§ EXERCISE DETAILS
Beginning at the top of the material, repeat each line exactly, and stop once the line with "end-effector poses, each" has been written.

<<<<

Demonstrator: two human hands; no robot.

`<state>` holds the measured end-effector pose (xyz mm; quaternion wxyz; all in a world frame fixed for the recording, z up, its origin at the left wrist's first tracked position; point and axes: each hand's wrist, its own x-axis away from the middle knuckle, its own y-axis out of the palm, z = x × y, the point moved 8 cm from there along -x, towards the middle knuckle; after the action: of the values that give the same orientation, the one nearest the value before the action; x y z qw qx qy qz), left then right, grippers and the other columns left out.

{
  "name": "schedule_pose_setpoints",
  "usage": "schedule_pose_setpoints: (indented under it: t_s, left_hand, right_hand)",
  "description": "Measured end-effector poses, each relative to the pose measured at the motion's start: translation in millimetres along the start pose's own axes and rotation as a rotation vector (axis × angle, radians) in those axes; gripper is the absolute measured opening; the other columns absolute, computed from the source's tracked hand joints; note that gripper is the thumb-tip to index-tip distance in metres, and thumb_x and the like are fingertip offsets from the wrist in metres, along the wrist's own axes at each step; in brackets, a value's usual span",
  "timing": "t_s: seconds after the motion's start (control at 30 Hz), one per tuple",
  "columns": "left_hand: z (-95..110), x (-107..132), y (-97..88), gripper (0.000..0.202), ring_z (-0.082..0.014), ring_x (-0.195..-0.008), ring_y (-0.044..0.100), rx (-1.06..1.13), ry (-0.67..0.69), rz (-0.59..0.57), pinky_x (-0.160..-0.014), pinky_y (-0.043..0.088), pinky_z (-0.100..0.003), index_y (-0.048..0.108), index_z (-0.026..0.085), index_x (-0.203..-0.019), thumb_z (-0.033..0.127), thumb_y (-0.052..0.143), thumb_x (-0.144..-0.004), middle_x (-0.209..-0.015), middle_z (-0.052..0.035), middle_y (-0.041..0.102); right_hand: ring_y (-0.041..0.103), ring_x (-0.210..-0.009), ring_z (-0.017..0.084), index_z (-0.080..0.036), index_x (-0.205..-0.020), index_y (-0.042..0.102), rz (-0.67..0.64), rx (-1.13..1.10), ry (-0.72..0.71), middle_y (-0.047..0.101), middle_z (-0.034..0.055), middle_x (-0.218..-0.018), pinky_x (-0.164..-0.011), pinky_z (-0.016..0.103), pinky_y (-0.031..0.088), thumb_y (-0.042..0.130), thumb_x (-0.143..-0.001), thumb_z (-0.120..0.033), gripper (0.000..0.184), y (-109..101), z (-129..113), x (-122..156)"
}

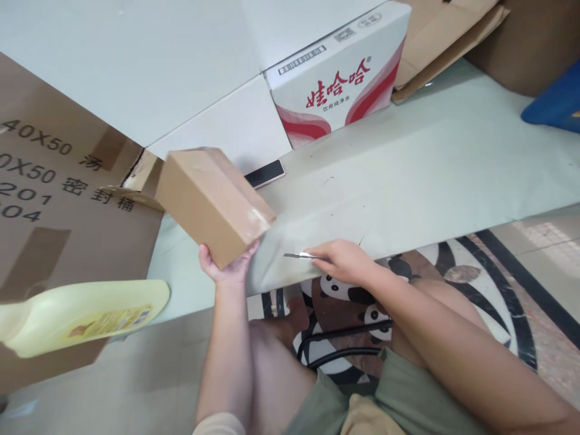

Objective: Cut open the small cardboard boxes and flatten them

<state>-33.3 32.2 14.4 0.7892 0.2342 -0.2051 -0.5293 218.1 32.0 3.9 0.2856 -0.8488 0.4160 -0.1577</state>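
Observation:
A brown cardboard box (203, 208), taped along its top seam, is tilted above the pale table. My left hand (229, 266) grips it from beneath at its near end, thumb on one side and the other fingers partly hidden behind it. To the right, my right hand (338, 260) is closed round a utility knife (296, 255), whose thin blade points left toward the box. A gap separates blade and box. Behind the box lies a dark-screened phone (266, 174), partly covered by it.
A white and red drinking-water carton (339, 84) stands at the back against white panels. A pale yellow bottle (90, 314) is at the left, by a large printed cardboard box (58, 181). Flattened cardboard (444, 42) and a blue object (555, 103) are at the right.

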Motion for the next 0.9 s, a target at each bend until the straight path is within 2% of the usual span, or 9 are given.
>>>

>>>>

§ RESPONSE AREA
Demonstrator: two human hands; no robot.

`<state>` holds the measured end-effector pose (xyz mm; quaternion wxyz; all in a world frame fixed for the recording, z up, its origin at the left wrist's first tracked position; point and axes: each hand's wrist, its own x-axis away from the middle knuckle, its own y-axis out of the palm, z = x × y, the point moved 8 cm from there along -x, towards the middle knuckle; after the action: of the values that give the same orientation, the one nearest the value before the action; x y z qw qx qy qz), left then right, grippers and the other columns left out.

{
  "name": "schedule_pose_setpoints",
  "usage": "schedule_pose_setpoints: (indented under it: t_s, left_hand, right_hand)",
  "description": "Measured end-effector poses, each relative to the pose measured at the motion's start: translation in millimetres along the start pose's own axes and rotation as a rotation vector (axis × angle, radians) in those axes; gripper is the absolute measured opening; the other columns absolute, computed from the source's tracked hand joints; note that gripper is the thumb-tip to index-tip distance in metres, and thumb_x and the like are fingertip offsets from the wrist in metres, along the wrist's own axes at each step; in brackets, a value's usual span",

That finishes the answer to the exercise.